**Your task**: Only a number is expected in reply: the count of lines below where the word "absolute" occurs.

%%

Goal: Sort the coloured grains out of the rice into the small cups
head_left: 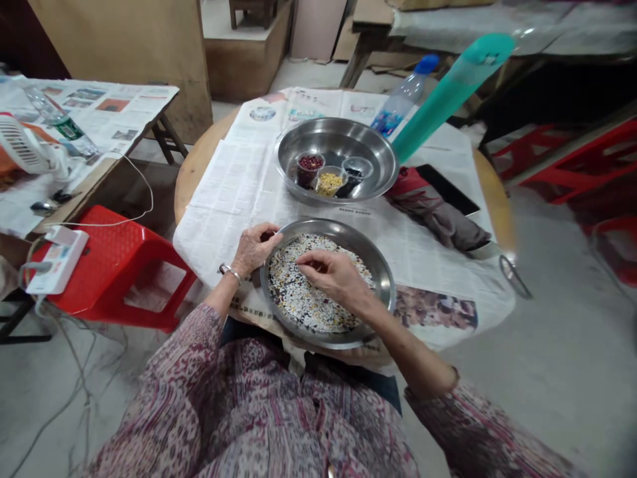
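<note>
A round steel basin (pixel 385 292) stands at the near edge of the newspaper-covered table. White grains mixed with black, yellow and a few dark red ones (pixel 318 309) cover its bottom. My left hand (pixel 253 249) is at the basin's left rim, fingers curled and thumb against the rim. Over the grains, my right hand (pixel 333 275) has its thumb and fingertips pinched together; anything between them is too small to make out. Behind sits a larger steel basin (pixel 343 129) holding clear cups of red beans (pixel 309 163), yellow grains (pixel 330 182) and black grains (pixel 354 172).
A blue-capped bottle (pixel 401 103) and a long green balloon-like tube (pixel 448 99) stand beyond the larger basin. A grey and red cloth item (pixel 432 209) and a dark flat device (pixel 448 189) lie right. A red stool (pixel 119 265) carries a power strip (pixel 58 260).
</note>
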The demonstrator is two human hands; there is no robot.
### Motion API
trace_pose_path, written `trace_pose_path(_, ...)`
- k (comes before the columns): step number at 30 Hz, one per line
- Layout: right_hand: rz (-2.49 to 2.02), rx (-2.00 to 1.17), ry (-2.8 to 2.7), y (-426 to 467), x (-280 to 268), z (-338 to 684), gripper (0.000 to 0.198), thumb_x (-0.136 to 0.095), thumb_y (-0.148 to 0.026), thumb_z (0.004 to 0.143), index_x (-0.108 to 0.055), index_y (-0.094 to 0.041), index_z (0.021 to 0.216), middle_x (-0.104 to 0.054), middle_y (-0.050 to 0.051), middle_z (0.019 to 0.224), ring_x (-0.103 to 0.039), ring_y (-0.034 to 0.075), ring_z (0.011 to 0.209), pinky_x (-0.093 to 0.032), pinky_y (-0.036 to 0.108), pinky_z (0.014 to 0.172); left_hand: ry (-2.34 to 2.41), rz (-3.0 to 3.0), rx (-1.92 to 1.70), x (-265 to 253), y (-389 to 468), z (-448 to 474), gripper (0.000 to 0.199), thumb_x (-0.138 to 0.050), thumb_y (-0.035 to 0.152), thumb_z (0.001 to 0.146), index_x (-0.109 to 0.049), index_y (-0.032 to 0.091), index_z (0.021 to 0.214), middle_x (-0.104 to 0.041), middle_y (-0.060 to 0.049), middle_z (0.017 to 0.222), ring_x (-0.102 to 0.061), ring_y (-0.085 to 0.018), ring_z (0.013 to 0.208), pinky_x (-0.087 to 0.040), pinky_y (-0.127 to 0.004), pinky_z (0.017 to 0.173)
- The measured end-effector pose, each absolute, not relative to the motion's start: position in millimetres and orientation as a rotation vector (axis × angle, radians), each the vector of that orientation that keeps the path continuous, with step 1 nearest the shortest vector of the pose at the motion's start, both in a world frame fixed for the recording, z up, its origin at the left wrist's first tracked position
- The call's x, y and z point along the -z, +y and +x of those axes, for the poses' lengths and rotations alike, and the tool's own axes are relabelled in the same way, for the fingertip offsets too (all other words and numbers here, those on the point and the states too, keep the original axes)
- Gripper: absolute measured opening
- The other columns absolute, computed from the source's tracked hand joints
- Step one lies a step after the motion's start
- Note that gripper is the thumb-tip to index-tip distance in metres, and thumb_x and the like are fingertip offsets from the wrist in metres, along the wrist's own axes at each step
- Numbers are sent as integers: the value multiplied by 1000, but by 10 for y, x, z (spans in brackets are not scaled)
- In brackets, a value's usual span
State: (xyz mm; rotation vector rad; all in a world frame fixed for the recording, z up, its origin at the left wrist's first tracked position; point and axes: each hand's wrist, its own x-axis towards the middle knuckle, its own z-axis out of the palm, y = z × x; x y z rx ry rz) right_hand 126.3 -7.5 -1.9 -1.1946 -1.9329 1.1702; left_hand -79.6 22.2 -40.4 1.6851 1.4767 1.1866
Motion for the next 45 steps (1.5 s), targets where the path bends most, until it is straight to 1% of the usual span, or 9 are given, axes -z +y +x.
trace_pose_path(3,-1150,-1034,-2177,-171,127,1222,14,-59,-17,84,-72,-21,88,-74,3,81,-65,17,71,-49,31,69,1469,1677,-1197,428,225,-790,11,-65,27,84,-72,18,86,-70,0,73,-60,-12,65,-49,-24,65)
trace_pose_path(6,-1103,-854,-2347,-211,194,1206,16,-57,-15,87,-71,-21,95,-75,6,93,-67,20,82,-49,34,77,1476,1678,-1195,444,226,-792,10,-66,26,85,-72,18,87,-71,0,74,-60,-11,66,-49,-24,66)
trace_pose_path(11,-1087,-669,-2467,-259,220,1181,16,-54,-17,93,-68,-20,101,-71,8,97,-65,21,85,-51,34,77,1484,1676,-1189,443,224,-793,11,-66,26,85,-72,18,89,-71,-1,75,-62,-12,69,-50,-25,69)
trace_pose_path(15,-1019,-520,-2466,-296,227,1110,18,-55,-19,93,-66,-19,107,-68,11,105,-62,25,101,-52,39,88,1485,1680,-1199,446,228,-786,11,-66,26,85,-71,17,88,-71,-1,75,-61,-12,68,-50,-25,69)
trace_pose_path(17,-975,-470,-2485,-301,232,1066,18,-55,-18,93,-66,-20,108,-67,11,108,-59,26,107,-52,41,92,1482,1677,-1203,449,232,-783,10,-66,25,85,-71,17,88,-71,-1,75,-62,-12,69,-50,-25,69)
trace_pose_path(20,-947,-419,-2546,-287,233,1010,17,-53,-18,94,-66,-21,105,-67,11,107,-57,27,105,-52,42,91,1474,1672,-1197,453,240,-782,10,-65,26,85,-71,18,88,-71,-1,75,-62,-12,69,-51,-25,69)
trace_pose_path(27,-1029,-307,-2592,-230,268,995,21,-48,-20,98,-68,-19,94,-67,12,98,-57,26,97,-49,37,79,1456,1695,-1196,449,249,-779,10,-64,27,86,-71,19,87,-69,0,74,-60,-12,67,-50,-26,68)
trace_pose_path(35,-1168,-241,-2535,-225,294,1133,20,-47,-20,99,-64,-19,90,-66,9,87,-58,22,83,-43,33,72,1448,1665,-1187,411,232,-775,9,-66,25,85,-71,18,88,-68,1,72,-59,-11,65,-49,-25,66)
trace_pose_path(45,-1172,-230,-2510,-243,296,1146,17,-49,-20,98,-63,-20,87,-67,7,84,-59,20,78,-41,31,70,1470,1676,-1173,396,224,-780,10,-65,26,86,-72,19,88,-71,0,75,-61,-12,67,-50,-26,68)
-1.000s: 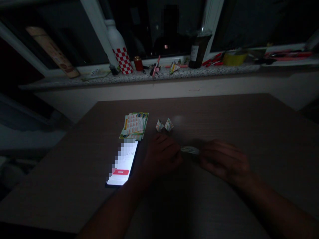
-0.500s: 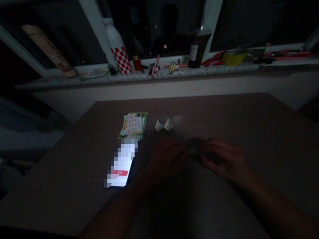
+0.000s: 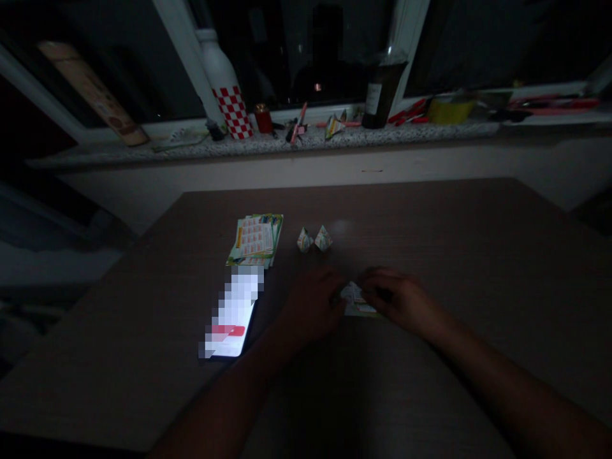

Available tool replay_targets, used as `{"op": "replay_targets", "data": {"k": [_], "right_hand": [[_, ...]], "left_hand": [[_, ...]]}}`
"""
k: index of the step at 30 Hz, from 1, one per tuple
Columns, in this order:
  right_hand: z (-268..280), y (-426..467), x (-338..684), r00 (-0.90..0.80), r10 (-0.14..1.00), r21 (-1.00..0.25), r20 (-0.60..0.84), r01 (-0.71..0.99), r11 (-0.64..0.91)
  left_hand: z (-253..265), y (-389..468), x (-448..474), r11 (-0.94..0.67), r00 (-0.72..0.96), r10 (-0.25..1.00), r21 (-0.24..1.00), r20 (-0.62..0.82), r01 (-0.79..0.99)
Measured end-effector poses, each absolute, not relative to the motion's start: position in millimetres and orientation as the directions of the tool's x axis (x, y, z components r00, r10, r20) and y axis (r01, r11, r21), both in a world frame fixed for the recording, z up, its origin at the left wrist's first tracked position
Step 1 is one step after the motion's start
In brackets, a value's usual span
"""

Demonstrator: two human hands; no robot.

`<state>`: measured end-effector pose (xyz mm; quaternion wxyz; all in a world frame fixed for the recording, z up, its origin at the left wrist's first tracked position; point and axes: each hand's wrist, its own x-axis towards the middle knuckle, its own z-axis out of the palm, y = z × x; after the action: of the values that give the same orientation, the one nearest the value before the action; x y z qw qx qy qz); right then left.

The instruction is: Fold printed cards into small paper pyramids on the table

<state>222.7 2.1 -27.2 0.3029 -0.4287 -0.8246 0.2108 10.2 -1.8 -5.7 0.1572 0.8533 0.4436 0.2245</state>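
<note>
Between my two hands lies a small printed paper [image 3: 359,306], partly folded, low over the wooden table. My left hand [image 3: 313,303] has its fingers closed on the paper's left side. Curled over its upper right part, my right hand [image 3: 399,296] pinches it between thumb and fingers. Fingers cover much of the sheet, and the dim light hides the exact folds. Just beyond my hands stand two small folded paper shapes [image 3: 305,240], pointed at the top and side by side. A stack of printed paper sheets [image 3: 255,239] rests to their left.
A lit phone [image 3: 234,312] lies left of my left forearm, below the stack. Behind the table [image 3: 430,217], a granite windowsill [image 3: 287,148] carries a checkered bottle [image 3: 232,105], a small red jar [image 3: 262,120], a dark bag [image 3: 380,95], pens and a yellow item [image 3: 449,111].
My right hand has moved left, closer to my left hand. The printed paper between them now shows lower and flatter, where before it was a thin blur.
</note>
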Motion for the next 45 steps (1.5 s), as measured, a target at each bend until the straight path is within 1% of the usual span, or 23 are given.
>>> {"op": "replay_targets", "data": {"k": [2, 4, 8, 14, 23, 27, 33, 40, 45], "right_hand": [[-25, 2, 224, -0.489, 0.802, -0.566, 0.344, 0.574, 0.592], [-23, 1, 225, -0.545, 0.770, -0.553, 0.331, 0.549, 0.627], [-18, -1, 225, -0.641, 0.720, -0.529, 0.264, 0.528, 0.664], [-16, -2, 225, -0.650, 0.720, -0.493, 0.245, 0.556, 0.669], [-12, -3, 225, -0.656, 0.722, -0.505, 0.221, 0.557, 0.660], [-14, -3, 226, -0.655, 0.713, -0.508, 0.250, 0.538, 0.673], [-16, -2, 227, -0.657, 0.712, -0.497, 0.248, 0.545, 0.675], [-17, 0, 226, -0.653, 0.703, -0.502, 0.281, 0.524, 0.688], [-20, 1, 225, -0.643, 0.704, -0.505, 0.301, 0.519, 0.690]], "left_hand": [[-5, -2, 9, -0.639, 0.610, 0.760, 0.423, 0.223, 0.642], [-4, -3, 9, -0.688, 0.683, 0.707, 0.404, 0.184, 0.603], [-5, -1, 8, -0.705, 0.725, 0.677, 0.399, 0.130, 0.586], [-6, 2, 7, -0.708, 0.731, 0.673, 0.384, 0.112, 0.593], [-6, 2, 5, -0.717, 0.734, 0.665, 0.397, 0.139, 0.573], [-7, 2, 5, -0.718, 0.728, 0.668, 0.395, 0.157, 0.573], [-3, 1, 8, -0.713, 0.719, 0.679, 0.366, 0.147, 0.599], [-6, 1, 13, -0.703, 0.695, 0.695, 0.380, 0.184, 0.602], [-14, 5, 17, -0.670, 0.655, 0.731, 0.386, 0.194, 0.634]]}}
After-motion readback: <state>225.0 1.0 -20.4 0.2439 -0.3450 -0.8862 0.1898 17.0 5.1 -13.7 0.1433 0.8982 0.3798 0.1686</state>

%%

**Answer to the problem**: 4